There’s often a disconnect between what IT managers know about their technologies and what the people who use them understand. How can these two groups meet in the middle?
Champy: You should always try to lean more toward the users’ culture. IT people often don’t understand how the users experience their products and services because the tech staffers are too internally focused. That’s why they keep having the same problems all the time. There’s almost an inverse relationship between the degree of technology sophistication in a company and the degree of user sophistication, and I’m struck by how the IT people repeat the same errors time after time.
The companies in my books are driven from the outside in by unmet user needs. They’re not focused internally or on their competitors; they’re focused on what the users and customers are telling them. When someone is telling me about a new product or service—particularly if it’s a new technology—I always caution him or her not to underestimate the adoption time: It will be longer than you think.
Would IT managers be better served by retraining their people to think more like users?
Champy: I don’t know if you have to go that far. It just takes a strong user voice from inside the company. You don’t change a company’s culture easily, but one of the ways you do institute change is by requiring IT staff to be involved in discussions with users for some regularly prescribed amount of time.
I’ve seen this start to change cultures inside companies. When organizations change, it’s usually because there’s a really strong executive voice speaking on behalf of the user.
How should companies think about buying IT?
Champy: A lot of good ideas get incubated in IT companies—very sophisticated ideas for things like network security or automated process redesign—but very few of them survive because they don’t fit the way companies really work or make decisions. So no matter how ingenious a new technology is, it will work for you only if it fits the way you do business.
How would you advise a company that has soared and then tanks? How can IT execs help a company respond to that kind of market challenge?
Champy: It’s a very tough business issue. When you ride a market phenomenon and do nothing else, and then a competitor steps in and does it better, faster and cheaper, you’re in trouble. I’m not sure even IT can help that.
IT might make you efficient enough to keep you in the game for a while, but ultimately, what you need is a different business model or a different business focus.

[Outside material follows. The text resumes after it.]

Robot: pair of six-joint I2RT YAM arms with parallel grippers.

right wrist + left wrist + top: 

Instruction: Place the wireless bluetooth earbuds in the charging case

To the tech folks I say again: By watching the marketplace, you may be able to contribute to the next big trend, but the unfortunate, hard fact for [some companies] is that they need a new business.
How do you feel about the economy in general and how companies can respond to it?
Champy: I really believe these tough times provide opportunity for aggressive companies. You have to be careful and manage your resources more closely, because adoption times might get even longer, but what companies have to do is almost counterintuitive. If you develop a bunker mentality, you will shrink. You have to be out looking for new markets—sometimes new products and services, but mostly new geographies.
Also, in times like this, everybody is looking for a better deal, so there’s a chance to unseat your competitors. It just means you have to be smarter and more aggressive. But if you go into a siege mentality, you’ll be smaller by the time the world comes out of this economic turmoil—and it will come out of it.